共同研究グループは、世界中の15の研究に参加した7歳から21歳までの青少年の標準化されたMRIデータを調査した。 解析では、行為障害と診断された青少年1,185人と、そうでない青少年1,253人との間で、大脳皮質の表面積と厚さ、皮質下深部の脳領域の容積を比較した。 さらに、皮質および皮質下脳領域の測定値を、男子と女子、症状発現年齢(小児期と青年期)、共感および他の向社会的特性のレベル(高いか低いか)で比較した。

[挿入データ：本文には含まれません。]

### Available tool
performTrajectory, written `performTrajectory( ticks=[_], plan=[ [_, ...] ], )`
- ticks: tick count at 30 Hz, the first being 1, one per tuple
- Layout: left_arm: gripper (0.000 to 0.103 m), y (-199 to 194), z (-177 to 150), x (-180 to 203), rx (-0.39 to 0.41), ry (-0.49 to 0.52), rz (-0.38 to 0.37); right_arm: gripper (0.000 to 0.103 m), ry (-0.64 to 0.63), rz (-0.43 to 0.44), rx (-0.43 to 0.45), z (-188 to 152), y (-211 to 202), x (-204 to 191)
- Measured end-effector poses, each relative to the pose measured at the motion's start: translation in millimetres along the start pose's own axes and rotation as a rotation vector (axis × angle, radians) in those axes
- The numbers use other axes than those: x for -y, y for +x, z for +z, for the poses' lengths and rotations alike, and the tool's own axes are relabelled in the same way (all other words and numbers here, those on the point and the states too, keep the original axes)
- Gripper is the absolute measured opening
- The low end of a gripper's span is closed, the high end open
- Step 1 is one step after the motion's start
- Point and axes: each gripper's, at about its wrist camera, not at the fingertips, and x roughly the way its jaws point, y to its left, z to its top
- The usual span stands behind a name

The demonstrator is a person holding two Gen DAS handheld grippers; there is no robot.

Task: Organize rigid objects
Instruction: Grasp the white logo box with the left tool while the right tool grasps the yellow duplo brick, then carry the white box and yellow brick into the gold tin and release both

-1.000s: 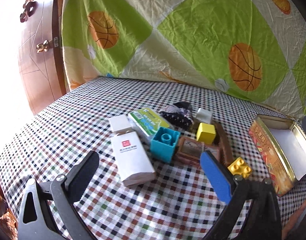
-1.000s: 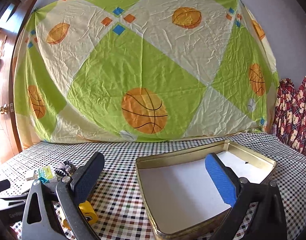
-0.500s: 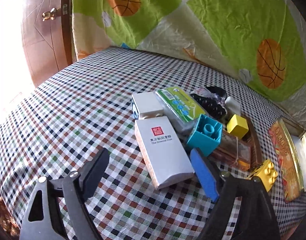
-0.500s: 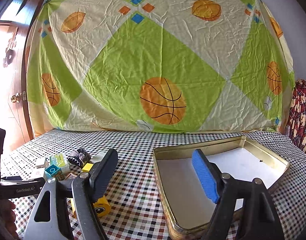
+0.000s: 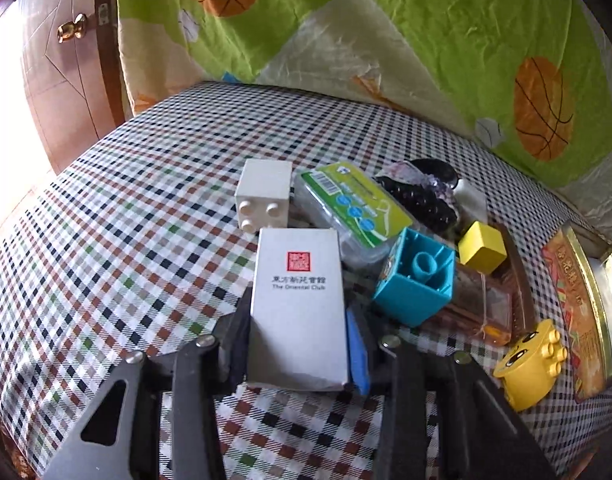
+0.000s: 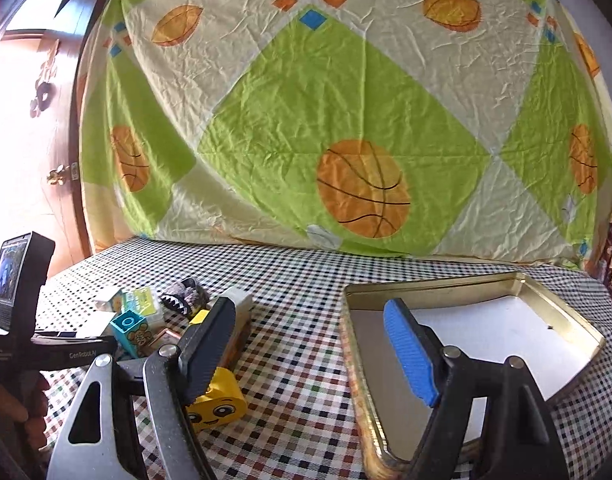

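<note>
My left claw [image 5: 298,344] has one black pad and one blue pad [image 5: 355,354], black arms behind. Between them sits a white box [image 5: 296,304] bearing a small red square stamp and grey lettering. The table [image 5: 146,240] wears a checked cloth of white, black, brown and green. On it: a white studded brick [image 5: 264,200], a teal block [image 5: 415,282], a yellow cube [image 5: 481,246], a yellow brick with a cartoon face [image 5: 531,362]. My right claw [image 6: 313,344] matches, above a gold tin [image 6: 437,288] lined white.
</note>
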Motion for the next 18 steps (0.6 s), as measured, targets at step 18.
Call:
performTrajectory(
  ticks=[18],
  plan=[
    [0.04,-67.1,-23.3,-28.5,0.155,0.043,0.019,0.079,-0.128,0.28,-0.531,-33.4,89.9,-58.6]
  ],
)
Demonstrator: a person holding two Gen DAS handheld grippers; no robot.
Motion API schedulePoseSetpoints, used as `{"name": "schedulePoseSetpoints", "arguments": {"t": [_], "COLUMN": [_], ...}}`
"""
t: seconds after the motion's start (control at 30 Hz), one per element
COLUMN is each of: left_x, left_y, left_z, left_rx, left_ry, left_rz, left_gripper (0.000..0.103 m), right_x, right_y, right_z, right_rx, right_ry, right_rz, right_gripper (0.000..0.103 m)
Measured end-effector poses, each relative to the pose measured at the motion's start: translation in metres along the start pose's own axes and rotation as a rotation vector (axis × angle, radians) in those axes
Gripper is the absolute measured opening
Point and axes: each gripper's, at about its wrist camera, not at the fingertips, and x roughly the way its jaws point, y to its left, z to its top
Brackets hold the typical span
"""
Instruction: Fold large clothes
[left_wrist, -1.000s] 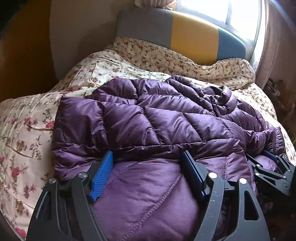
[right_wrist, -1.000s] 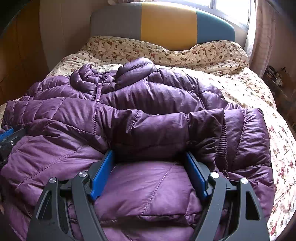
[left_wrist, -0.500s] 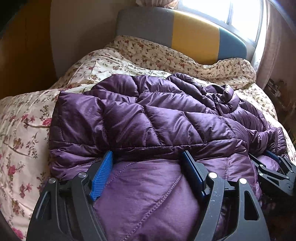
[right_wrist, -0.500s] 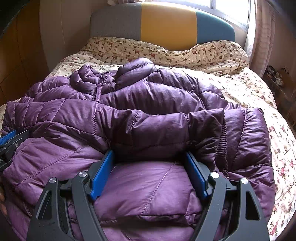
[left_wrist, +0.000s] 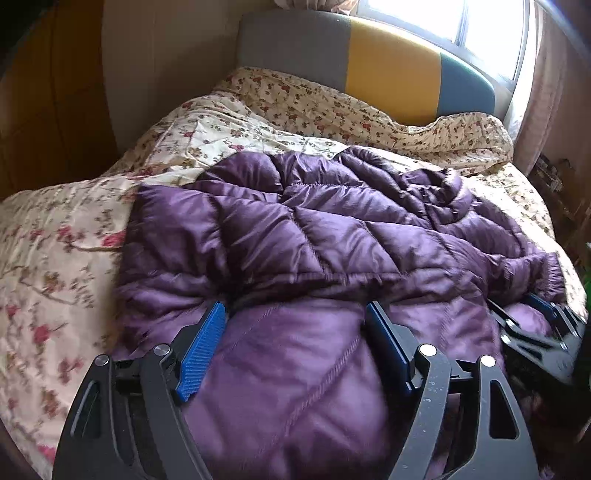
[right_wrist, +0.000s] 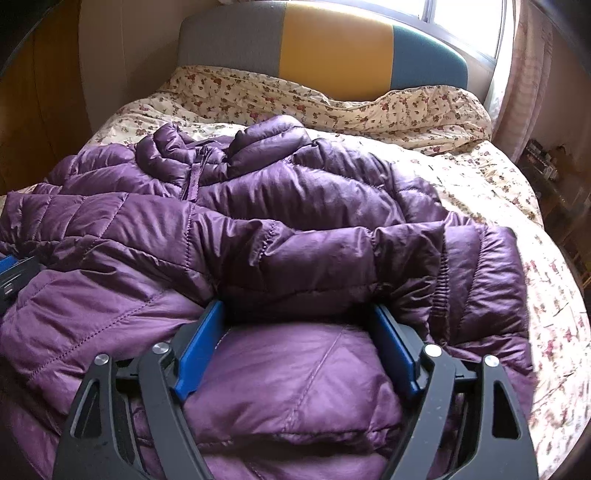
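Note:
A purple quilted puffer jacket (left_wrist: 314, 229) lies spread across the bed, collar and zipper toward the headboard (right_wrist: 192, 173). My left gripper (left_wrist: 295, 332) stands wide open with a bulge of the jacket's near hem between its blue pads (left_wrist: 201, 354). My right gripper (right_wrist: 299, 328) is likewise wide open, with the padded hem filling the gap between its blue pads (right_wrist: 199, 354). A sleeve (right_wrist: 332, 251) lies folded across the jacket just beyond the right gripper. The right gripper shows at the left wrist view's right edge (left_wrist: 535, 332). The left gripper shows at the right wrist view's left edge (right_wrist: 11, 277).
The bed carries a cream floral quilt (left_wrist: 74, 229), bunched up near the headboard (right_wrist: 332, 48), which is grey, yellow and teal. A bright window (left_wrist: 491, 33) and curtain (right_wrist: 524, 85) are at the right. Wooden panelling (left_wrist: 48, 96) is at the left. Shelves (right_wrist: 546, 170) stand at the far right.
The jacket's near part has slid toward me and to the left in the left wrist view, showing more quilt behind it. Both grippers stay wide open around the hem.

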Motion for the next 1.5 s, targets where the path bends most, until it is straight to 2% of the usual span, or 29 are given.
{"name": "schedulePoseSetpoints", "arguments": {"t": [0.07,0.23,0.33,0.7,0.93,1.23,1.33,1.4,1.5], "left_x": [-0.019,-0.068,-0.094,-0.166,-0.184,-0.19,-0.194,-0.197,-0.201], "left_y": [0.007,0.034,0.045,0.056,0.06,0.07,0.071,0.073,0.078], "left_z": [-0.005,-0.036,-0.062,-0.149,-0.183,-0.214,-0.226,-0.233,-0.243], "left_rx": [-0.014,-0.023,-0.003,0.064,0.075,0.035,0.009,-0.016,-0.062], "left_ry": [-0.009,-0.01,0.002,0.001,0.011,0.051,0.064,0.071,0.082], "left_rz": [-0.017,-0.022,-0.015,-0.005,0.001,-0.024,-0.045,-0.064,-0.088], "left_gripper": [0.078,0.079,0.079,0.079,0.079,0.079,0.079,0.072,0.071], "right_x": [-0.013,-0.055,-0.077,-0.132,-0.15,-0.178,-0.188,-0.194,-0.204], "right_y": [-0.006,-0.019,-0.032,-0.076,-0.1,-0.111,-0.111,-0.109,-0.106], "right_z": [0.003,-0.011,-0.035,-0.135,-0.184,-0.218,-0.231,-0.236,-0.245], "right_rx": [0.015,0.018,0.009,-0.022,0.027,0.069,0.069,0.059,0.039], "right_ry": [0.009,0.016,0.058,0.143,0.187,0.207,0.225,0.231,0.247], "right_rz": [0.038,0.104,0.128,0.091,0.085,0.132,0.166,0.182,0.219], "right_gripper": [0.094,0.097,0.097,0.097,0.097,0.096,0.091,0.087,0.078]}}
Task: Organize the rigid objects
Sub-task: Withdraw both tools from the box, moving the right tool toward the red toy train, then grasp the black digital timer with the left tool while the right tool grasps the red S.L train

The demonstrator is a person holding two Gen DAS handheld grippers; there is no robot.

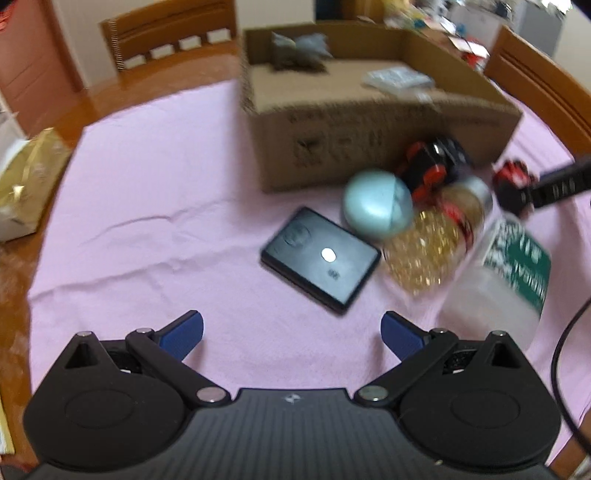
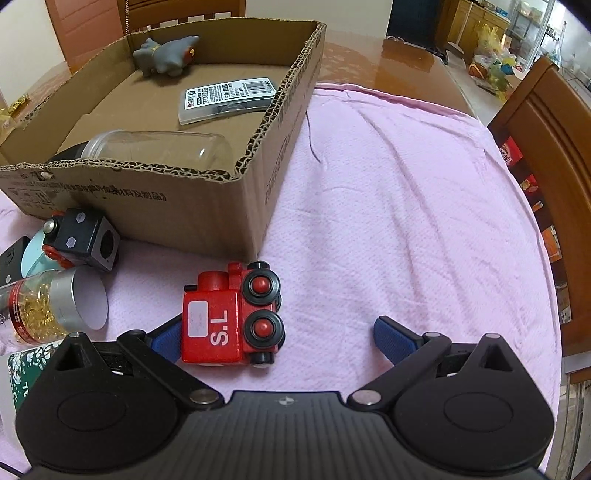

行為障害のある青少年は、皮質全体および34領域中26領域で総表面積が小さく、そのうち2領域では皮質の厚さに有意な変化がみられた。 また、行動障害のある青少年は、扁桃体、海馬、視床を含む皮質下の脳領域でも体積が少なかった。これらの領域は、行動障害のある人々にとってしばしば困難な行動を制御する上で中心的な役割を果たしている。 前頭前皮質扁桃体など、これらの脳領域のいくつかは、これまでの研究で行為障害との関連が指摘されていたが、その他の領域は今回初めて行為障害との関連が示唆された。

脳構造との関連は、少年少女間で差はなく、発症年齢と向社会的特性のレベルに基づく行為障害のサブグループ全体で見られた。 共感性、罪悪感、自責の念の低さによって示される、より重篤な行動障害の兆候を示す青少年が、最も多くの脳の変化を示した。

行為障害に関するこれまでで最大かつ最も多様で、最も確固とした研究から得られたこれらの知見は、この障害が脳の構造と関連しているという、増えつつある証拠と一致している。 この研究はまた、脳の変化がこれまで示されていたよりも広範囲に及んでおり、4つの葉すべてと皮質および皮質下領域の両方に及んでいるという新たな証拠も示している。 これらの知見は、脳の構造の違いと行為障害の症状との因果関係を調べたり、診断や治療を改善するための臨床的努力の一環として脳の部位を標的にするための新たな道を提供するものである。